Es comprensible que el gobierno procure inyectar optimismo a la población a través de una ofensiva de mercadeo sobre real o supuesto cambio político, económico o social, pero también hace falta concienciarla por esas mismas vías sobre la difícil situación que afronta la nación.
La macroeconomía dominicana ha sido resiliente ante los efectos de la pandemia, o al menos pudo sobreponerse de manera significativa después del desplome de las actividades productivas que conllevó esa emergencia sanitaria. Ese es un buen punto a favor del gobierno.
El conflicto bélico entre Rusia y Ucrania ha renovado los trastornos que causó la pandemia sobre a la economía mundial, justo cuando estaban en vía de conjurarse, como las alzas de precios de materias primas básicas y el atasco en el comercio internacional.
A causa de esa guerra, con la intervención activa de Estados Unidos y Europa en una ofensiva económica y geopolítica contra Rusia, se han disparado los precios de materias primas básicas como petróleo, gas natural, carbón mineral, trigo, maíz y sorgo, así como fletes y seguros.
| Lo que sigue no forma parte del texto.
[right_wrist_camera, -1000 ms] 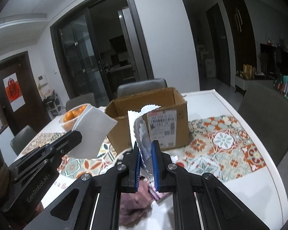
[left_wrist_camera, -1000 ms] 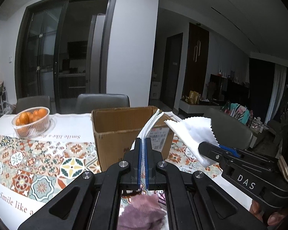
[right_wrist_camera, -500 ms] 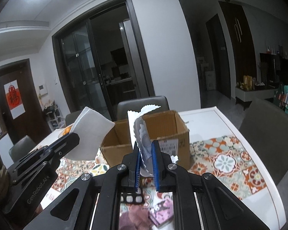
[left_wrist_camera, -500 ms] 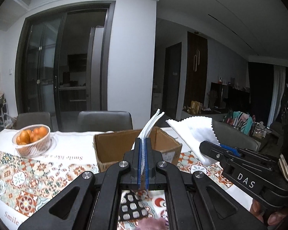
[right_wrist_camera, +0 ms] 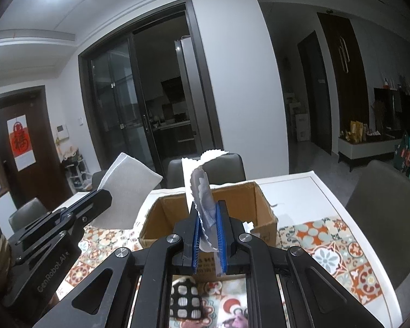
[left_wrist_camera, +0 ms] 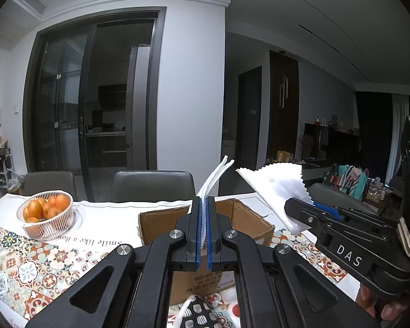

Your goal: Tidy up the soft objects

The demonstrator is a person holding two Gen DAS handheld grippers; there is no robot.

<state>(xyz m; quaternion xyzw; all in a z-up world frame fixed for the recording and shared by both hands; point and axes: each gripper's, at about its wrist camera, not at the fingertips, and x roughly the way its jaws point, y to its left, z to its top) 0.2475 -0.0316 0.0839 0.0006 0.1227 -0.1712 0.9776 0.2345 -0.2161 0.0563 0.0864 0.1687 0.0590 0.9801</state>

Economías pequeñas y muy abiertas, como la dominicana, sufren los efectos negativos de ese conflicto con mayor crudeza en términos de indicadores económicos y sociales, lo que se convierte en espada de Damocles sobre la gobernanza y la estabilidad social y política.
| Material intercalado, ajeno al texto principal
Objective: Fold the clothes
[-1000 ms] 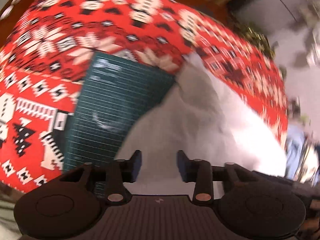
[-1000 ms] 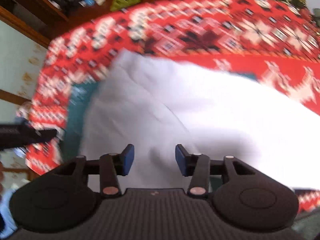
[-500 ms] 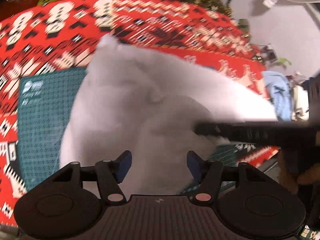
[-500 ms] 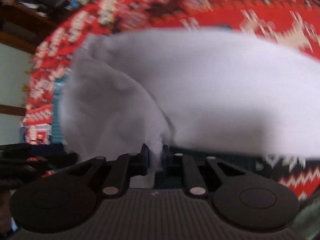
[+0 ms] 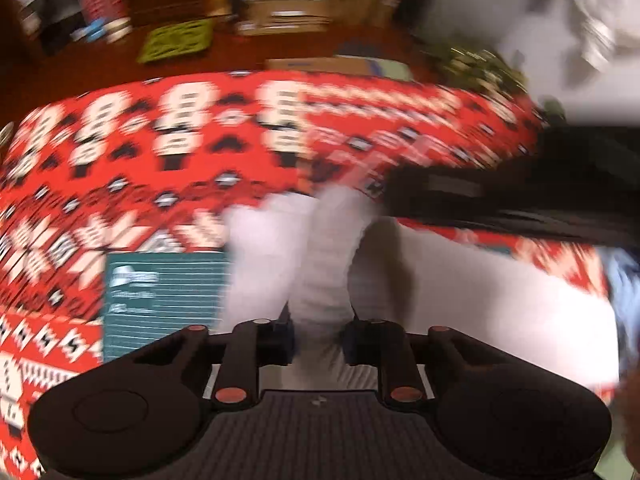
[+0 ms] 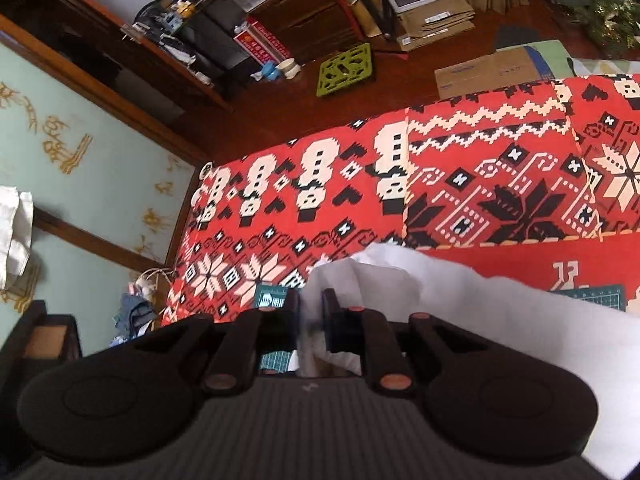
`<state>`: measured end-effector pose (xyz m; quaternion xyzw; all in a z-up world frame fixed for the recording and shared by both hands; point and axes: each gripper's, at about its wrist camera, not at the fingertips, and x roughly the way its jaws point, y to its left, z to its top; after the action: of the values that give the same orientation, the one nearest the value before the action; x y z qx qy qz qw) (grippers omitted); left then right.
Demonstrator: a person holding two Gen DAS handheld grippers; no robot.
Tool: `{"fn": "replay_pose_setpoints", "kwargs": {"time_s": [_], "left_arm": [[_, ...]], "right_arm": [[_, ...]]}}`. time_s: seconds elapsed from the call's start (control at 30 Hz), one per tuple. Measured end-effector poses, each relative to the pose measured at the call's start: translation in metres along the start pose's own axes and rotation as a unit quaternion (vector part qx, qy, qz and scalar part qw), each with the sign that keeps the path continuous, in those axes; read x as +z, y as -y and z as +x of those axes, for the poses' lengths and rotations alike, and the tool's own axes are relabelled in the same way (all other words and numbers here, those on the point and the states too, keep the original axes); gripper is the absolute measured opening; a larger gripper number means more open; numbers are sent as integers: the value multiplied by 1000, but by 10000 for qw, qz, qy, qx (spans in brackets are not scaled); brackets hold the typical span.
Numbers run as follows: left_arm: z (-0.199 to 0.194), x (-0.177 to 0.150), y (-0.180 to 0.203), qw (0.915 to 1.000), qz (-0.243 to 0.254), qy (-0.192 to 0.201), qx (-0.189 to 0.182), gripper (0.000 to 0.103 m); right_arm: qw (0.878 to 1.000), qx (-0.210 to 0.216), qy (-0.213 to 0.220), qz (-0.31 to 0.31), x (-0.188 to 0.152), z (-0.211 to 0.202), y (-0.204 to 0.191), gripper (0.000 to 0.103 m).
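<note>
Both tools are gripping the soft white cloth garment (image 5: 460, 292) at once — most likely to lift one edge and carry it over for a fold. The left gripper (image 5: 319, 338) has just closed on a bunched ridge of fabric; the right gripper (image 6: 311, 320), jaws narrow after easing slightly apart, pinches another edge. The garment's remainder drapes over the green gridded cutting mat (image 5: 160, 292) on the red patterned tablecloth (image 6: 460, 184).

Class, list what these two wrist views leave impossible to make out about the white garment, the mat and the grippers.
- White garment: type unreadable; left view blurred, right edge cuts it.
- Green cutting mat: print smeared; the garment covers most.
- Left gripper, right gripper: bunched cloth hides the pads' contact.
- Shelf items: too small.
</note>
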<state>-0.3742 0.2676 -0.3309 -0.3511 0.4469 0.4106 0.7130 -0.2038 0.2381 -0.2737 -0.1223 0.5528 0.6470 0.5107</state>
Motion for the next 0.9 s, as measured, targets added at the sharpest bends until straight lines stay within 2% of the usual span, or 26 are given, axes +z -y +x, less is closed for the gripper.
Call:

Se reconoce que las autoridades monetarias han logrado con medidas oportunas y prudentes, una vez activando el circulante y el crédito y otra como represa financiera, mitigar los daños de la pandemia y de la guerra sobre el ensamblaje macroeconómico.
El desenfreno inflacionario representa la otra gran epidemia mundial, que por supuesto trastorna muy seriamente a la economía porque obliga al gobierno a endeudarse e incrementar el déficit fiscal para poder financiar los subsidios sociales y a las importaciones de combustibles y algunas materias primas de origen agrícola o pecuario.
Aun cuando el PIB dominicano superaría los cien mil millones de dólares al final de este año con un crecimiento de un 5% alrededor de su potencial, debería advertirse que el sector externo encarece las actividades productivas, incrementa la inflación y desalienta el empleo.
Si animo de alarmar, se señala que ningún analista está en capacidad de afirmar que la guerra Rusia- Ucrania terminaría en el corto plazo, ni que la crisis económica que genera se diluiría en este ni en el otro año, por lo que no se exagera si se afirma que lo peor no ha pasado.
Ahora exhorto al liderazgo político, que se circunscribe al presidente Luis Abinader y a los ex mandatarios Leonel Fernández, Hipólita Mejía y Danilo Medina, a que emplee su caudal de influencia para evitar que la Patria de Duarte se derrumbe un despeñadero económico, político y social.